Refer to (Fig. 2) when the P-type semiconductor is connected to the positive terminal of the power supply after the load is connected, and the N-type semiconductor is connected to the negative terminal of the power supply. The electrons in the negative electrode of the power source flow to the N-type semiconductor under the action of the power source and recombine with the positive ions in the N-type semiconductor. Similarly, the electrons in the P-type semiconductor flow to the positive electrode of the power supply under the action of the power source, and are combined with the positive ions inside the power source. When the electrons and ions inside the semiconductor PN junction are recombined, the concentration of holes and electrons inside the semiconductor PN junction increases. As a result of the increase in concentration, the diffusion motion continues, and the half body conductance is in a conducting state.

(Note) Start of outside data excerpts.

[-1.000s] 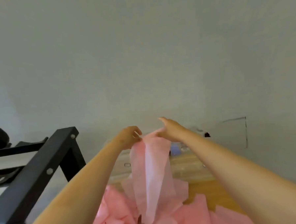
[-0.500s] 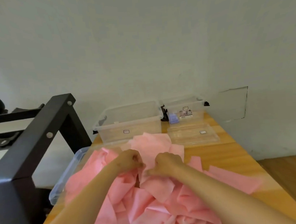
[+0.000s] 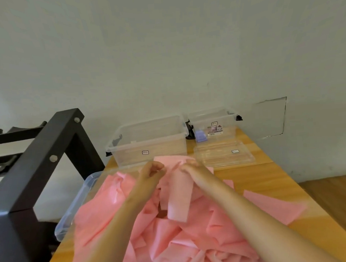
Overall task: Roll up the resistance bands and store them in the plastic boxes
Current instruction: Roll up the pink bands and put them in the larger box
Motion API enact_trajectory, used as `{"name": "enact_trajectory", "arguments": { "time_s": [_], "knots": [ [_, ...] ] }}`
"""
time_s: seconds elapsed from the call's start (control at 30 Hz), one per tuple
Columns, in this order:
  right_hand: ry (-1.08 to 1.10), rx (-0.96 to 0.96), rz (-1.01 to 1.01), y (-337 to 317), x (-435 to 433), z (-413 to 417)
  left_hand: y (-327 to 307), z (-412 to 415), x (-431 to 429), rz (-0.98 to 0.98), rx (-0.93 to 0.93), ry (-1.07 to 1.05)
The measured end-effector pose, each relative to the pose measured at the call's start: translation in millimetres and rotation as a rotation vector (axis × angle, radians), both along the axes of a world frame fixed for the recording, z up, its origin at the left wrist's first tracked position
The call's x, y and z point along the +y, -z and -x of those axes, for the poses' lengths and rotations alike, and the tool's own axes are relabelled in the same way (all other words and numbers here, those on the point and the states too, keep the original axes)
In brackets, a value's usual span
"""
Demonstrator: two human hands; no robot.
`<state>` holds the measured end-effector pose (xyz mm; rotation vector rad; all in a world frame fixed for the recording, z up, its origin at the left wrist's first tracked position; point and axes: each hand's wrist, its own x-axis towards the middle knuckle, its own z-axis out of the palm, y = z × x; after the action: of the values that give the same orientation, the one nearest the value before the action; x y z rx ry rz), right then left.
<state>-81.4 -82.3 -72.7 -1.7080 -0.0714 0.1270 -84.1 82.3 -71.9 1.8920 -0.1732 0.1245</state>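
Dangling from the right hand (image 3: 190, 167), the pink band (image 3: 178, 196) hangs flat.

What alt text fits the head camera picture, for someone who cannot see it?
The right hand pinches the top of a pink band, the left hand curled beside it, above a heap of pink bands on a table. Behind stand a large clear box, a smaller clear box and a flat lid; a black frame is at left.
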Motion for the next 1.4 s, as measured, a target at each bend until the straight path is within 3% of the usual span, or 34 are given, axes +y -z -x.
{"name": "enact_trajectory", "arguments": {
  "time_s": [0.13, 0.3, 0.43, 0.6, 0.97, 1.17, 1.4],
  "knots": [
    [0.028, 0.019, -0.438, -27, -16, -5, 2, 0, -6, -0.012, 0.185, -0.073],
    [-0.055, 0.017, -0.625, -45, -39, -7, -11, 10, -23, 0.433, 0.462, 0.129],
    [-0.077, 0.002, -0.401, -41, -52, 1, -13, 15, -34, 0.532, 0.337, 0.147],
    [0.010, -0.014, -0.118, -26, -63, 9, -9, 11, -28, 0.498, 0.164, -0.050],
    [0.376, -0.092, -0.111, -24, -62, 4, -13, 10, -29, 0.376, 0.028, -0.085],
    [0.240, -0.133, -0.176, -17, -73, 8, -5, 13, -23, 0.331, 0.009, -0.016],
    [0.215, -0.139, -0.073, 23, -81, 17, 30, 14, -28, 0.336, 0.022, -0.048]
  ]
}}
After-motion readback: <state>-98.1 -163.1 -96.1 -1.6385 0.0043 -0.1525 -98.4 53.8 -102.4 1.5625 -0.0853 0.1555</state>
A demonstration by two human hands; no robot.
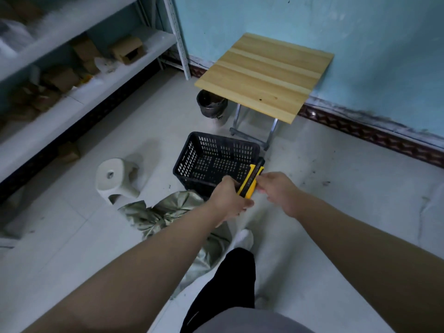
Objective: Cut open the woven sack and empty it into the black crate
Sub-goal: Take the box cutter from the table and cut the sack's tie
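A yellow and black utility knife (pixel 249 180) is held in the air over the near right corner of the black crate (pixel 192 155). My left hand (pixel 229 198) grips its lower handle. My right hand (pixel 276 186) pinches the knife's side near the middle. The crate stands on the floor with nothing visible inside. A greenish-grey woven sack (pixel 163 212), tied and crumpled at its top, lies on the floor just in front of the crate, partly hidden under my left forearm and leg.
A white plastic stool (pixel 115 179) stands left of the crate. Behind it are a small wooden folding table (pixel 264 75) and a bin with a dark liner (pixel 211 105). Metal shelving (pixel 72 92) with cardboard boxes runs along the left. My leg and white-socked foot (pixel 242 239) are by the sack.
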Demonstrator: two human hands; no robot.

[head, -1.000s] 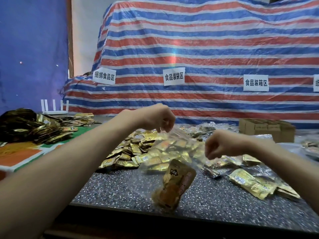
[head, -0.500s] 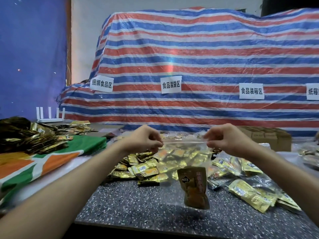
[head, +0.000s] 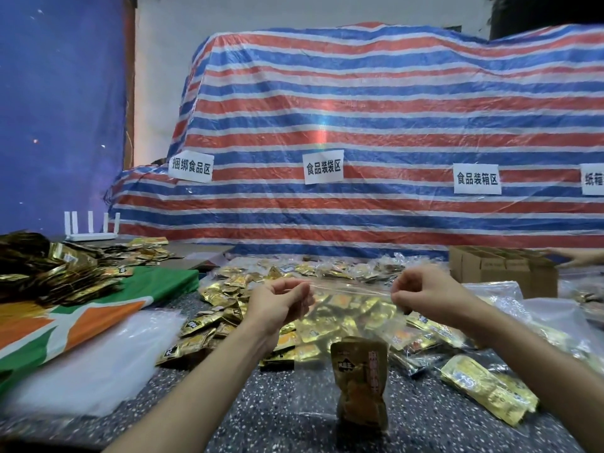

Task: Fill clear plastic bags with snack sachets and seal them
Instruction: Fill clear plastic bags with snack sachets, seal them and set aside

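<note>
You're holding a clear bag (head: 346,325) up in front of you over the speckled table (head: 294,413). Left hand (head: 277,304) pinches the top strip at its left end, fingers curled in; right hand (head: 425,294) pinches the same strip at its right end. The strip is pulled taut and level between the 2 hands. The bag hangs straight down from it.

Inside, 1 brown sachet (head: 361,385) stands upright at the bottom of the bag, low and center. Can't tell if the bag bottom touches the table or hangs just above it.

Loose gold sachets (head: 225,318) are heaped on the table behind the bag, with more (head: 487,392) lying to the right. A cardboard box (head: 503,269) sits far right and a striped tarp (head: 359,125) covers the back.

Step looks like sealing: the mouth is stretched flat, ready to close. Whether the zip is already pressed anywhere, can't tell; the strip is too thin to read.

Next move calls for running pinched fingers along the strip end to end, keeping it taut so the 2 lips line up. With only 1 sachet in view inside, the fill may be short, so check the count first.
</note>
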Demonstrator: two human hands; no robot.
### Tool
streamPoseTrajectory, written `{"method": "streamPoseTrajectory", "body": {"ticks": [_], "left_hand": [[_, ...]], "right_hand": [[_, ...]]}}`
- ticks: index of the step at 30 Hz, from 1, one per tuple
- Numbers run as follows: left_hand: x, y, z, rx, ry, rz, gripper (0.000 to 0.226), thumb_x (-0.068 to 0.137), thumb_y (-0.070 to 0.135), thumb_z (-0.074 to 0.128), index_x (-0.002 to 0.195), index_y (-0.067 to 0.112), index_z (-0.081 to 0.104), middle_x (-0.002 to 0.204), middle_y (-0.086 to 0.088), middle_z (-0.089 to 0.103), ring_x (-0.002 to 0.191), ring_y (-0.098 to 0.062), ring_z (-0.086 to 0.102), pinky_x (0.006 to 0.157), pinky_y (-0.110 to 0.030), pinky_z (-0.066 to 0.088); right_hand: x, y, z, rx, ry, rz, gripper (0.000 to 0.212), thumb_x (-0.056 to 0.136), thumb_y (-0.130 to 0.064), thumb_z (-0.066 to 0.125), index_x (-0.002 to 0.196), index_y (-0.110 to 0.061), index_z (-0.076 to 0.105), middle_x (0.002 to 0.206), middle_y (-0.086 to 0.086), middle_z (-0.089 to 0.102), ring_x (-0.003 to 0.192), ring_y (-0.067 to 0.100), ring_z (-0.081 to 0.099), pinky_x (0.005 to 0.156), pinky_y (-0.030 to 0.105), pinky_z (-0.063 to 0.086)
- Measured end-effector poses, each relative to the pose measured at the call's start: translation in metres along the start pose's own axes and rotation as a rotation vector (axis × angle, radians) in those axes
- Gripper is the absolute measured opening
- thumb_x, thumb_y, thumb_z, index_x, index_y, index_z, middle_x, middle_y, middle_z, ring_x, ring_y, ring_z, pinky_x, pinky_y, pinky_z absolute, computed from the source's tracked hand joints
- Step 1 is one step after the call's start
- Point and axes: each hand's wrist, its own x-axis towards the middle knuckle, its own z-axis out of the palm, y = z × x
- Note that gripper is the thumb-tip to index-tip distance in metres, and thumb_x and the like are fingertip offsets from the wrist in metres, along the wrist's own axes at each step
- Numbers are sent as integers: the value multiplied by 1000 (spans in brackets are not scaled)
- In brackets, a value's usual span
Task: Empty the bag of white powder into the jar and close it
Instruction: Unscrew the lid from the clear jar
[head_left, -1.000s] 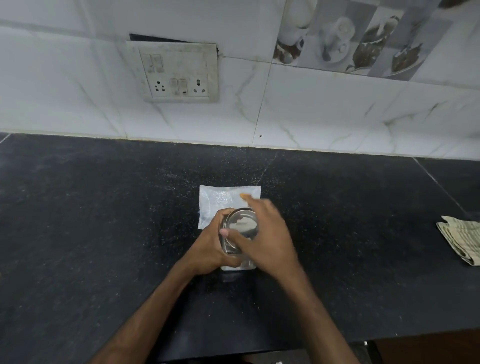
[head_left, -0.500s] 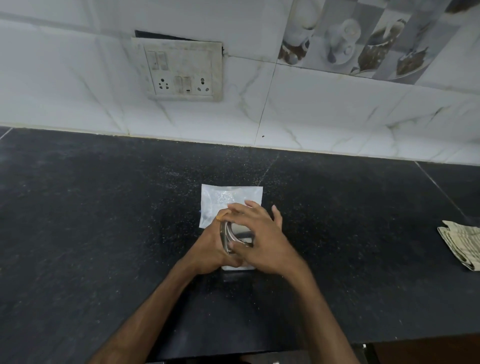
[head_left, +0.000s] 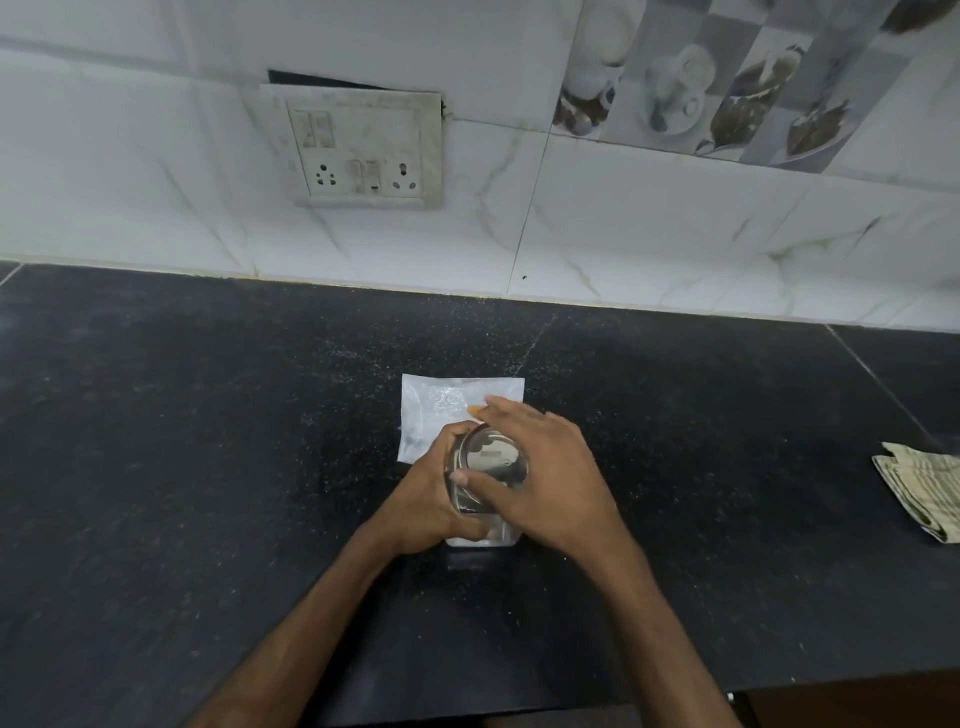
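— Where the two forearms come in over the near edge of the counter (head_left: 208, 467), what do the hands have?

— Both are on the jar (head_left: 456, 499). The left hand (head_left: 434, 499) wraps round its left side, fingers curled against the glass. The right hand (head_left: 550, 478) lies over the top, with its thumb on the near rim of the lid (head_left: 493, 457) and its fingers curved over the far rim, so the lid is gripped between them.

— Is the lid seated?

— It sits on the jar's mouth, shiny metal facing up. Whether it is fully tight I cannot tell.

— And the white powder (head_left: 478, 541)?

— It shows as a pale band through the glass at the jar's base, just below the hands.

— The bag (head_left: 441, 405)?

— It lies flat on the counter just behind the jar. It is clear plastic, and the hands hide its near part. The right fingertips hang over its far right part. Whether the jar touches it I cannot tell.

— Anything else on the dark stone?

— A folded paper (head_left: 924, 488) lies well off to the right, at the edge of view. Fine white specks are scattered around the bag.

— Farther back?

— White marbled wall tiles (head_left: 623, 218) rise from the counter's back edge. A grimy switchboard (head_left: 369, 150) is set in them, above and left of the jar, and a picture tile (head_left: 727, 78) with cups and bowls is at upper right.
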Motion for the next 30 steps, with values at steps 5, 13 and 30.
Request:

When the N-type semiconductor is connected to the load and connected to the positive pole of the power supply, the P-type semiconductor is connected to the load and then connected to the negative pole of the power supply. What is the situation? In a P-type semiconductor, an electron passing electrode of a power source becomes a co-bond with an atomic type of a P-type semiconductor. The N-type semiconductor also forms a co-bond due to the loss of electrons, which is equivalent to the thickening of the entire PN junction. A thickened PN junction has a blocking effect on the flow of electrons. At normal voltage, the electrons of the power supply cannot pass through the thickened PN junction. Therefore, it can be said that the PN junction at this time is non-conducting. However, due to the influence of thermal motion rays, etc., the PN junction still has a very small current. This current is the reverse current, and the reverse current is generally small, which can be ignored under normal conditions.

Transistor

The structure of the triode is actually equivalent to two back-to-back diodes (pictured), but with two back-to-back diodes

It cannot be used as a triode. This is because the internal structure of the triode is different from the two back-to-back diodes. Let's take a look at how the triode works:

For the triode to work properly, its circuit must be properly connected. The figure above is the basic principle diagram of a triode amplifier circuit. In the figure, if the EB voltage is 0, the triode is in the off state. Because, at this time, the PN junction of the C zone and the B zone are in a reverse bias state (the same principle as the above two poles). When the EB is applied with a suitable voltage, since the PN junctions of the E and B regions are forward biased, the PN junction is in an on state. The electrons in the E region of the PN junction after conduction are continuously diffused to the B region. Since the triode is made thin during the manufacture, the electrons diffused into the B region are easily diffused to the edge of the C region. The electrons that diffuse to the edge of the C region form a current under the action of the C-pole power source, and the EC pole of the triode is in a conducting state. In addition, since the contact surface of the BE junction and the CE junction is large, the current formed in the CE region is also large. This is the amplification principle of the triode. The above is the NPN type triode. In addition to the NPN type triode, there are also PNP type triodes. Their principles are the same and will not be repeated here.

Field effect transistor

Field effect transistors are also classified as transistors, except that the field effect transistors are slightly different from the NPN type and PNP type transistors described above. The NPN type and PNP type transistors are bipolar transistors, and the field effect transistors are unipolar transistors. Due to the length of the relationship, I will not say more here.